Optimize drawPixel for speed (-20 bytes)

- Inlined     : 332 -> 358 ops/ms
- Non-inlined : 222 -> 303 ops/ms

Moves most of the pixel offset calculation math into assembly.
Also uses a shift lookup table vs calculting bit shifts on the
CPU (which is slow)
This commit is contained in:
Josh Goebel 2017-04-17 20:06:20 -04:00 committed by Scott Allen
parent ab1a7b3bdd
commit e1cce03580
2 changed files with 39 additions and 10 deletions

View File

@ -267,6 +267,14 @@ void Arduboy2Base::clear()
fillScreen(BLACK);
}
// Used by drawPixel to help with left bitshifting since AVR has no
// multiple bit shift instruction.

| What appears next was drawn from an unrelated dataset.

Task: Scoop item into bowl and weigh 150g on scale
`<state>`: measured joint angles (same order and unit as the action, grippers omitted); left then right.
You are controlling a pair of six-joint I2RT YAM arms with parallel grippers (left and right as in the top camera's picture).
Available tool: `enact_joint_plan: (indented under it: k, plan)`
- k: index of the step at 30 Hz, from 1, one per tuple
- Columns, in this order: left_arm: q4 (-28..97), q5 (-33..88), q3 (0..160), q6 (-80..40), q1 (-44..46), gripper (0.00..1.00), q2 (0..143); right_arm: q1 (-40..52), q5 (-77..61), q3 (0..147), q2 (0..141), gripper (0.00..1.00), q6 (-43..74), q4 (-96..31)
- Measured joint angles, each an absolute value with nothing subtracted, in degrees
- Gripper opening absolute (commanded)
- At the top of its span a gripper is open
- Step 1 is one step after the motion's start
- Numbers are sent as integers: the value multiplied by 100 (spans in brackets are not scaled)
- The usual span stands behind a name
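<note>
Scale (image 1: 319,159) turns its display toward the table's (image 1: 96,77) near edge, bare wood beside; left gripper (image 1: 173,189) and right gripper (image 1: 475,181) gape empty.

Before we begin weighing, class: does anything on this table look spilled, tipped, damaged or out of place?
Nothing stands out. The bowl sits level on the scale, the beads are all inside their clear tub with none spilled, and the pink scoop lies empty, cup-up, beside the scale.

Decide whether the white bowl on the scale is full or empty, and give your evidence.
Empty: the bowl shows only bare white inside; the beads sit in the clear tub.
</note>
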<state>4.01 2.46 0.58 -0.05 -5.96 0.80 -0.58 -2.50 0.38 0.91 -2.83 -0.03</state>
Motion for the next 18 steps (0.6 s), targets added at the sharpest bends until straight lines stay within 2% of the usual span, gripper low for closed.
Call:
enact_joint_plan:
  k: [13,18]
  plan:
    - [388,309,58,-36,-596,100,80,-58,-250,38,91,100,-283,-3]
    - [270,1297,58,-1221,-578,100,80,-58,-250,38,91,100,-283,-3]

We can bit shift from a lookup table
// in flash faster than we can calculate the bit shifts on the CPU.
PROGMEM const unsigned char bitshift_left[] = {
1, 2, 4, 8, 16, 32, 64, 128
};
void Arduboy2Base::drawPixel(int16_t x, int16_t y, uint8_t color)
{
#ifdef PIXEL_SAFE_MODE
@ -276,14 +284,35 @@ void Arduboy2Base::drawPixel(int16_t x, int16_t y, uint8_t color)
}
#endif
uint8_t row = (uint8_t)y / 8;
if (color)
{
sBuffer[(row*WIDTH) + (uint8_t)x] |= _BV((uint8_t)y % 8);
}
else
{
sBuffer[(row*WIDTH) + (uint8_t)x] &= ~ _BV((uint8_t)y % 8);
uint16_t row_offset; // = (y * WIDTH/8) & ~0b01111111 + (uint8_t)x;
uint8_t bit; // = 1 << (y % 8);
asm volatile(
"mul %[width_offset],%[y]\n"
"movw %[row_offset], r0\n"
"andi %A[row_offset], 0x80\n" // row_offset &= (~0b01111111);
"clr __zero_reg__\n"
"add %A[row_offset], %[x]\n"
"adc %B[row_offset], __zero_reg__\n"
// mask for only 0-7
"andi %[y], 0x07\n"
// Z += y
"add r30, %[y]\n"
"adc r31, __zero_reg__\n"
// load correct bitshift from program RAM
"lpm %[bit], Z\n"
: [row_offset] "=r" (row_offset),
[bit] "=r" (bit)
: [width_offset] "r" ((uint8_t)(WIDTH/8)),
[y] "r" ((uint8_t)y),
[x] "r" ((uint8_t)x),
"z" (bitshift_left)
: "r1", "r0");
if (color) {
sBuffer[row_offset] |= bit;
} else {
sBuffer[row_offset] &= ~ bit;
}
}